The first days of the invasion evoked fierce resistance from Iraqi soldiers and civilians alike, and far from precipitating a wave of emigration out of the country, the onset of the war witnessed thousands of Iraqi exiles returning from Jordan, Syria and elsewhere to stand and fight against the aggressors from the West.

American and British soldiers were not pelted with flowers, but faced heroic and death-defying armed resistance. It was only after Bush and Blair changed tactics, resorting to unrestrained bombing of civilian neighborhoods and the wholesale incineration of Iraqi troops, that this resistance was largely overcome.

By Pentagon figures, more Iraqis were killed in Baghdad on Saturday, April 5—the day of the Third Armored Division’s drive-by killing rampage through the city—than died at the World Trade Center on September 11, 2001. The total number of Iraqis killed in three weeks of war likely exceeds the 50,000 Americans killed over a 12-year period in Vietnam. This death toll is in a country whose population is less than one tenth that of the United States.

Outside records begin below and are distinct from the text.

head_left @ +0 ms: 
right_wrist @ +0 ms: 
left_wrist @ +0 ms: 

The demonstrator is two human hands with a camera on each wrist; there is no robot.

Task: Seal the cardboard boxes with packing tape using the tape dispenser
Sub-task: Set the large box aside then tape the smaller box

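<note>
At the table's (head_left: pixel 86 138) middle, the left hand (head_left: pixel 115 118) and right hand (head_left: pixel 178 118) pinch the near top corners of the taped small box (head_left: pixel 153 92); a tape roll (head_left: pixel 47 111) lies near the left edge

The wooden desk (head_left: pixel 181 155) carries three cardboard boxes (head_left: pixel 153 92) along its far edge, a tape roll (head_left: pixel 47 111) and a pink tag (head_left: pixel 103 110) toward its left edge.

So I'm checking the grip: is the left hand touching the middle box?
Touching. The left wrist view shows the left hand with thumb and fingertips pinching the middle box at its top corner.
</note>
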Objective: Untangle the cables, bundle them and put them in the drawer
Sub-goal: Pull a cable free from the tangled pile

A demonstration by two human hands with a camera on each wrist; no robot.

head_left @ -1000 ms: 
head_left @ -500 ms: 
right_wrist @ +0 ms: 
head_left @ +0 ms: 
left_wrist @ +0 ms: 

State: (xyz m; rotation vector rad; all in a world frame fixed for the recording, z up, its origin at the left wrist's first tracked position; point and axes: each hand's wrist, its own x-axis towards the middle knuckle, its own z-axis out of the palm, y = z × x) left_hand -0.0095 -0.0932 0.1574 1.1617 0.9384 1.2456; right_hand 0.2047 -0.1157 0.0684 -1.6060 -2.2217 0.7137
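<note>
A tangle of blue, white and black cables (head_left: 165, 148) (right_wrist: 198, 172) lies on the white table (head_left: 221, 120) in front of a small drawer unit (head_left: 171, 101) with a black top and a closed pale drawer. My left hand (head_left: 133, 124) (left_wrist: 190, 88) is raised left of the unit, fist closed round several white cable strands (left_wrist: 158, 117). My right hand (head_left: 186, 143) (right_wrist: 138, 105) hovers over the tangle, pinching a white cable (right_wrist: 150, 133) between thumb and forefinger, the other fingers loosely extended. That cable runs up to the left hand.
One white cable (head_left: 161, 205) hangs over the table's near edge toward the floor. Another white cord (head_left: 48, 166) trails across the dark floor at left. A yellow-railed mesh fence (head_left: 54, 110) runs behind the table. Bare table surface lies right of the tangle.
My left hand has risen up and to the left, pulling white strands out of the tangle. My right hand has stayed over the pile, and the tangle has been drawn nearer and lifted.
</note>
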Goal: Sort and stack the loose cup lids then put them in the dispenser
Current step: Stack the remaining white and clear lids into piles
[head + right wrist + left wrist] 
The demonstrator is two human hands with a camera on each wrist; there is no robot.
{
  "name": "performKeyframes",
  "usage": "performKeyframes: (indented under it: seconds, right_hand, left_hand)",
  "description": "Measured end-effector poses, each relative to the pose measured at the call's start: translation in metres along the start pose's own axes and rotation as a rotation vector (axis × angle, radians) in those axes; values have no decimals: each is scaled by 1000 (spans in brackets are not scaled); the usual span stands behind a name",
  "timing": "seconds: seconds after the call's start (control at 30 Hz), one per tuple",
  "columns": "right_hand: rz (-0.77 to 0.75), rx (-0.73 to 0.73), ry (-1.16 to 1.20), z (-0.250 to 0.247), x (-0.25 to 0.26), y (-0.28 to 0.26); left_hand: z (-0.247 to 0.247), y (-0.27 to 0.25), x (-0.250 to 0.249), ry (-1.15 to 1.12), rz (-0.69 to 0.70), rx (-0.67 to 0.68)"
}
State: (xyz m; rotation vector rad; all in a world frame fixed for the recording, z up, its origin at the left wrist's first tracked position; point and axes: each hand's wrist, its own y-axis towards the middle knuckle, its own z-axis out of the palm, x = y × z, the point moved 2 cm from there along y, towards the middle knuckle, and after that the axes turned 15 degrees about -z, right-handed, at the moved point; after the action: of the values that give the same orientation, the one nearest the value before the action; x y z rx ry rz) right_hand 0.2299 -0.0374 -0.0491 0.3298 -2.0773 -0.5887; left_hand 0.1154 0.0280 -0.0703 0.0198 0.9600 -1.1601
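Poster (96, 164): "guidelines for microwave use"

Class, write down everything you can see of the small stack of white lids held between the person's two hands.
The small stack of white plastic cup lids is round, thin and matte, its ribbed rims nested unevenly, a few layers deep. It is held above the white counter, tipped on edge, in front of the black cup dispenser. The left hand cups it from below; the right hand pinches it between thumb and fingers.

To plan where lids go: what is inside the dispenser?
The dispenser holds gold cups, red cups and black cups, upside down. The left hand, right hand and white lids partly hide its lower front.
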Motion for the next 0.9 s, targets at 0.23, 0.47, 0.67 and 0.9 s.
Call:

Added to this must be the long-term impact of Hussein’s repressive regime (supported by the United States government until 1990), the Iran-Iraq War, the shattering defeat in the first Persian Gulf War, and the effects of 12 years of US-imposed economic sanctions, which starved Iraqi society, causing a death toll estimated by UN aid workers at between 1 million and 1.5 million, with children accounting for over half of the victims.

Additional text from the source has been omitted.